Get some morning light exposure

There’s evidence that morning light exposure can have a positive impact on your circadian rhythm, the 24-hour cycles that are part of the body's internal clock. Seeing bright, natural light early in the morning can help you to wake up and feel more alert (similar to the impact of your morning cup of coffee), and it can also help you to fall asleep more easily at night.

Practice good sleep hygiene

Even if you cut down on caffeine, it doesn’t mean that you’ll instantly drop into a deep sleep. There is a lot at play when it comes to different factors that can affect the quality of your sleep, such as the distraction of having your phone in the bedroom. Not only does that make it more tempting to fall into a late-night scroll hole, but the blue light emitted from your phone can suppress melatonin, which makes us sleepy. 

That means your bedtime phone addiction could be to blame for your poor sleep, rather than your afternoon coffee habit. Try practicing better sleep hygiene habits as well as cutting down on your caffeine, and hopefully you’ll wake up feeling more refreshed each morning. 

Wear earplugs to bed

Similarly, your lack of sleep could be partly because you’re trying to sleep in a noisy environment. If you have a partner who snores, or live on a street with busy traffic, these noises are going to work with your caffeine consumption to make sleep even harder to come by. And the more frustrated you get by not being able to sleep, the harder it often becomes to drift off.

Earplugs can improve your sleep by blocking out external noises to help you drift off faster and stay asleep, so you’re not woken up by every little noise during the night. Our specially designed earplugs for sleeping, Loop Quiet, block out up to 24 decibels of noise, and are made from super soft silicone so you can wear them all night long.

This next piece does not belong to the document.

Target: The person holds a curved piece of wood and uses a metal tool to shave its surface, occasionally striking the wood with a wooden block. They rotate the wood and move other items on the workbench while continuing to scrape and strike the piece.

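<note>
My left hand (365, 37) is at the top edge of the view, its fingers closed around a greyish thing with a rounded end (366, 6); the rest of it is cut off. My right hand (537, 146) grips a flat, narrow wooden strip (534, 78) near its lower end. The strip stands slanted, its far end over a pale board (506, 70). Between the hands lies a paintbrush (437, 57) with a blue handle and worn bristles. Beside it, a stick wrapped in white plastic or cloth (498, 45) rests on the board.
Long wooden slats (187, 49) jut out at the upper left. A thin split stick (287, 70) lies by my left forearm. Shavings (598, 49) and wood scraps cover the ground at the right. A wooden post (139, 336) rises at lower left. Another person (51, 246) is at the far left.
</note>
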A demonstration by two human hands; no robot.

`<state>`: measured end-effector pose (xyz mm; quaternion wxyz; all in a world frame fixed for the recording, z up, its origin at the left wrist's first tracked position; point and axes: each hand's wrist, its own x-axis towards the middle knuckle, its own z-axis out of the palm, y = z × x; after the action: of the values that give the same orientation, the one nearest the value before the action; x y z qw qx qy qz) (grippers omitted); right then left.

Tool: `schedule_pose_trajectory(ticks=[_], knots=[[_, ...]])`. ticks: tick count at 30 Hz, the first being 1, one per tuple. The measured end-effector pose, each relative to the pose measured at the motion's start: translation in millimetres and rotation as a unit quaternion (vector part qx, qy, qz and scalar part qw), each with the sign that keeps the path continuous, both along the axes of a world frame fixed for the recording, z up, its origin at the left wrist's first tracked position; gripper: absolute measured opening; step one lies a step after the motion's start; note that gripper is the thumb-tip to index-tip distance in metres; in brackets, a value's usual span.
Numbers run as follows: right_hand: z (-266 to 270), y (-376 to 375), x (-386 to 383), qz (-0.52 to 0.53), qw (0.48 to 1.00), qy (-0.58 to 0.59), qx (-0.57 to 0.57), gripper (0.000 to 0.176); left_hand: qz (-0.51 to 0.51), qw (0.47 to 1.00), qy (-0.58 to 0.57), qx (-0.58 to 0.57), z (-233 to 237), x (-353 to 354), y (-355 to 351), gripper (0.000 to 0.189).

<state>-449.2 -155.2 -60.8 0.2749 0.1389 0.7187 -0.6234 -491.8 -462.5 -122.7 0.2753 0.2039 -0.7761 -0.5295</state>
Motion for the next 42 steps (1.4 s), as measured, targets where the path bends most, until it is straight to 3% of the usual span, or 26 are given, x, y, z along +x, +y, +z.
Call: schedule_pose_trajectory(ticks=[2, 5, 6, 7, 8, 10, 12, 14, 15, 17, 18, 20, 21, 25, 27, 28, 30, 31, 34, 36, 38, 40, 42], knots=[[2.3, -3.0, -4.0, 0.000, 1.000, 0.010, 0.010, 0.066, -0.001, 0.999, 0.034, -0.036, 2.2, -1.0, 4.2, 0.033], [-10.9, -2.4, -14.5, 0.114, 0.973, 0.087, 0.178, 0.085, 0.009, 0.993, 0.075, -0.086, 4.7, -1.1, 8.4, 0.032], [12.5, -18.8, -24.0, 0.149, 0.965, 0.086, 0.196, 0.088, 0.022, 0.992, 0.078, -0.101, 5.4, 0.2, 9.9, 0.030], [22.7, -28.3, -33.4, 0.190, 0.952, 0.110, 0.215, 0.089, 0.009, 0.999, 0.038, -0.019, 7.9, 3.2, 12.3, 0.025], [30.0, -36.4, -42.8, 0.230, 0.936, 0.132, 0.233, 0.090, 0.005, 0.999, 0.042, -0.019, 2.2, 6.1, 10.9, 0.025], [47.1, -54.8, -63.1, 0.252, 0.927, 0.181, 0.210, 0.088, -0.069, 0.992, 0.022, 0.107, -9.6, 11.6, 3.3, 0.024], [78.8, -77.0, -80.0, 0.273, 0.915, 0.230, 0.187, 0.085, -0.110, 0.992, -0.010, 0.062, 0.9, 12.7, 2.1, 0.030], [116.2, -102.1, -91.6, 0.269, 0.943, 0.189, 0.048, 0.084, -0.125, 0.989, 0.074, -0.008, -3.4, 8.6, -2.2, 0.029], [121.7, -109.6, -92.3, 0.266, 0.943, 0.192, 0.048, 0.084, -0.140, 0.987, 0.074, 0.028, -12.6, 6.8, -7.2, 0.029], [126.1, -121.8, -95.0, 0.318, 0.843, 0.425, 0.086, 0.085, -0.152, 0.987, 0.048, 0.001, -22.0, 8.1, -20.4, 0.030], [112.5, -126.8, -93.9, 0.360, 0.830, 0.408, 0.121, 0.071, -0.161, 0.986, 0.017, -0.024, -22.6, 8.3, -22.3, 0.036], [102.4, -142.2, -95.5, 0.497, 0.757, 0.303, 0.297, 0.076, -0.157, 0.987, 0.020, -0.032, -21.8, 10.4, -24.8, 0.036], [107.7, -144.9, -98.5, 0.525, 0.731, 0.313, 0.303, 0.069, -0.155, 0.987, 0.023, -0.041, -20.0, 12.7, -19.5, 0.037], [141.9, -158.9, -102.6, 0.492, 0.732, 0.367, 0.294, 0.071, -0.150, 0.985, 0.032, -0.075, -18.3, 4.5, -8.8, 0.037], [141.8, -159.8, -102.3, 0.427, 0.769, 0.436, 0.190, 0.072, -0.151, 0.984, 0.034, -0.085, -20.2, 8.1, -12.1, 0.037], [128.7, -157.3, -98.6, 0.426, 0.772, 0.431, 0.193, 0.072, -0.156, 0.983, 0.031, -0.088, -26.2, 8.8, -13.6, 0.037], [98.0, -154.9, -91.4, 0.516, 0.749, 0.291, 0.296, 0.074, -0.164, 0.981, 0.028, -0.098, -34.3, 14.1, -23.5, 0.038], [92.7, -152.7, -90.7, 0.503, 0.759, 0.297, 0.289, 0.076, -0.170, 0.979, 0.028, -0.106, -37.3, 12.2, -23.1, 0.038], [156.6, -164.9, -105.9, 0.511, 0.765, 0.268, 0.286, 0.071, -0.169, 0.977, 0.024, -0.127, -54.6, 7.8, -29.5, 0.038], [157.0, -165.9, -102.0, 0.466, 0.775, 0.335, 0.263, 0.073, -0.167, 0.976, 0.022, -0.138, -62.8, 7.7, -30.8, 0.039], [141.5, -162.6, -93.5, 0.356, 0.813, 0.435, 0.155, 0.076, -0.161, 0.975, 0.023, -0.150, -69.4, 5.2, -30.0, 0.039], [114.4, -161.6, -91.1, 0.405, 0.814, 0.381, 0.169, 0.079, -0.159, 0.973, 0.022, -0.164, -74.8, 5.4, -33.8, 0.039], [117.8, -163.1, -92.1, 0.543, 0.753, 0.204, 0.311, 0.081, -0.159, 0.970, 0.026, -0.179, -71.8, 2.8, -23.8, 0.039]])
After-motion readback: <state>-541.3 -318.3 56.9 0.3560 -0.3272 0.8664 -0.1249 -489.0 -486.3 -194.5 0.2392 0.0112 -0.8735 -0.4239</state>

If you get a better night’s sleep, you might be able to reduce your reliance on caffeine during the day, meaning you can avoid that vicious cycle of feeling sleepy and drinking more coffee to perk you up – only to then have trouble sleeping again.

Get more exercise

There are two main benefits when it comes to exercise and sleep. Firstly, it can boost your brain’s dopamine, norepinephrine and serotonin levels. That can help you to feel more alert and focused. So instead of reaching for a mid-afternoon coffee, getting out for some exercise during your lunch break could have the same effect.

Secondly, moderate aerobic exercise can increase the amount of deep sleep you get. That’s the sleep we need to rest and revitalize both our body and our mind. So, again, more exercise could have you reaching for caffeinated products less often.

Get your best night’s sleep

Does caffeine make you stay awake? It can do – both during the day, when you want it to, and at night, when you don’t. There’s no need to cut out caffeine completely if it gives you no other negative side effects and you enjoy it. 

But if you do find that you have trouble sleeping after drinking coffee at night (or consuming other caffeinated products), consider setting yourself a cut-off time for your last caffeine hit of the day. 

That, along with better sleep hygiene, should help you to get a better night’s sleep, and leave you feeling more refreshed the next day so you’re not tempted to reach for that extra cup of coffee.